Work to complete
Beneath this instruction is a listing; print exactly the lines in it starting at the line that contains "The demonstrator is" and going through the line that contains "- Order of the".
- - -
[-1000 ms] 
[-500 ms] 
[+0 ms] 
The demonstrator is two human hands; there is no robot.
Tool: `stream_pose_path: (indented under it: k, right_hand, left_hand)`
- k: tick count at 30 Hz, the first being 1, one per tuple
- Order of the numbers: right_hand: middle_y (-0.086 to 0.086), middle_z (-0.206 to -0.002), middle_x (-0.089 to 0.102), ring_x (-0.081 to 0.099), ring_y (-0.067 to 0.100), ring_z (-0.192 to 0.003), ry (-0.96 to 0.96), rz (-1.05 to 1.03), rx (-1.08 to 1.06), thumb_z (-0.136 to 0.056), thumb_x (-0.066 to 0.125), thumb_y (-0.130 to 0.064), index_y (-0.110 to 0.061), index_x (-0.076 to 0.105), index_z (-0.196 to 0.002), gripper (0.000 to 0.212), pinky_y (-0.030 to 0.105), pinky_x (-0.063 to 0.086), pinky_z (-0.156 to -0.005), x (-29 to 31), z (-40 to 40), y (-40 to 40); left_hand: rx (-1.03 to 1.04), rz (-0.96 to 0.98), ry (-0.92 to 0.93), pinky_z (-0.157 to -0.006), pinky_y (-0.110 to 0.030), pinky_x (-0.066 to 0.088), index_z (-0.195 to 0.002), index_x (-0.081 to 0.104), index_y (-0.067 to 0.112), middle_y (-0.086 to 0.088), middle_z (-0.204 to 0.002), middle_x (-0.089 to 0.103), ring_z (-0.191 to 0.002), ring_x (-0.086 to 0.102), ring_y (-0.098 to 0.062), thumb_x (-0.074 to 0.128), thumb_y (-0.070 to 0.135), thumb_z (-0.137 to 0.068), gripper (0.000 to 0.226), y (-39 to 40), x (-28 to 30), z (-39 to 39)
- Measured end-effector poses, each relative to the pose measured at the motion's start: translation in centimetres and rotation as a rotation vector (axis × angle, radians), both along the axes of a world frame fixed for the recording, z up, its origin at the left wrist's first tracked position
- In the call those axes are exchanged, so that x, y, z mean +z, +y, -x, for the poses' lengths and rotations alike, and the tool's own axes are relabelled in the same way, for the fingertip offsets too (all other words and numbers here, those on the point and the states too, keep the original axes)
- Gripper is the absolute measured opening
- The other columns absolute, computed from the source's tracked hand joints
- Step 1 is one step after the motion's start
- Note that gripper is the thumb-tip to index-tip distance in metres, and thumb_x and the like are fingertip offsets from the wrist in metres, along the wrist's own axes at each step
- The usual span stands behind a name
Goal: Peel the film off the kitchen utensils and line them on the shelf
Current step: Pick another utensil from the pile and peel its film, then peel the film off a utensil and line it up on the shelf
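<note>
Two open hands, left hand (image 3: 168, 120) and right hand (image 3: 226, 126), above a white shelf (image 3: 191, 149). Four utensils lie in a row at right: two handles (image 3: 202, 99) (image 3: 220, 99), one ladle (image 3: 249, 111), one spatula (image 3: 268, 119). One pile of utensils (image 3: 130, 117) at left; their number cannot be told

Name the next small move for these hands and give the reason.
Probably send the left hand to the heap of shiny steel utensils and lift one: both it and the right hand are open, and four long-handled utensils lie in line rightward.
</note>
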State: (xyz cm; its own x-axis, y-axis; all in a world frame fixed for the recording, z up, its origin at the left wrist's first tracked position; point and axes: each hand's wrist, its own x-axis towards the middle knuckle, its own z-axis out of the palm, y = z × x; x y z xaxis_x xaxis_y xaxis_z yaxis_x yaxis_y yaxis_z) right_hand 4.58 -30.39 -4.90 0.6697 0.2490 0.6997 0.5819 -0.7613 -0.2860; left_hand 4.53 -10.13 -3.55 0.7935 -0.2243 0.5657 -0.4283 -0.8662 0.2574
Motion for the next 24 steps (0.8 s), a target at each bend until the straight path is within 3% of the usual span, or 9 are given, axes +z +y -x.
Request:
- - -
Answer section
The demonstrator is two human hands; there is no robot.
Tool: `stream_pose_path: (indented under it: k, right_hand, left_hand)`
- k: tick count at 30 Hz, the first being 1, one per tuple
- Order of the numbers: right_hand: middle_y (-0.086 to 0.086), middle_z (-0.206 to -0.002), middle_x (-0.089 to 0.102), ring_x (-0.081 to 0.099), ring_y (-0.067 to 0.100), ring_z (-0.192 to 0.003), ry (-0.96 to 0.96), rz (-1.05 to 1.03), rx (-1.08 to 1.06), thumb_z (-0.136 to 0.056), thumb_x (-0.066 to 0.125), thumb_y (-0.130 to 0.064), index_y (-0.110 to 0.061), index_x (-0.076 to 0.105), index_z (-0.196 to 0.002), gripper (0.000 to 0.212), pinky_y (-0.030 to 0.105), pinky_x (-0.063 to 0.086), pinky_z (-0.156 to -0.005), x (-29 to 31), z (-40 to 40), y (-40 to 40); left_hand: rx (-1.03 to 1.04), rz (-0.96 to 0.98), ry (-0.92 to 0.93), pinky_z (-0.157 to -0.006), pinky_y (-0.110 to 0.030), pinky_x (-0.066 to 0.088), index_z (-0.195 to 0.002), index_x (-0.081 to 0.104), index_y (-0.067 to 0.112), middle_y (-0.086 to 0.088), middle_z (-0.204 to 0.002), middle_x (-0.089 to 0.103), ring_z (-0.191 to 0.002), ring_x (-0.086 to 0.102), ring_y (-0.098 to 0.062), thumb_x (-0.074 to 0.128), thumb_y (-0.070 to 0.135), thumb_z (-0.137 to 0.068), gripper (0.000 to 0.226), y (-39 to 40), x (-28 to 30), z (-39 to 39)

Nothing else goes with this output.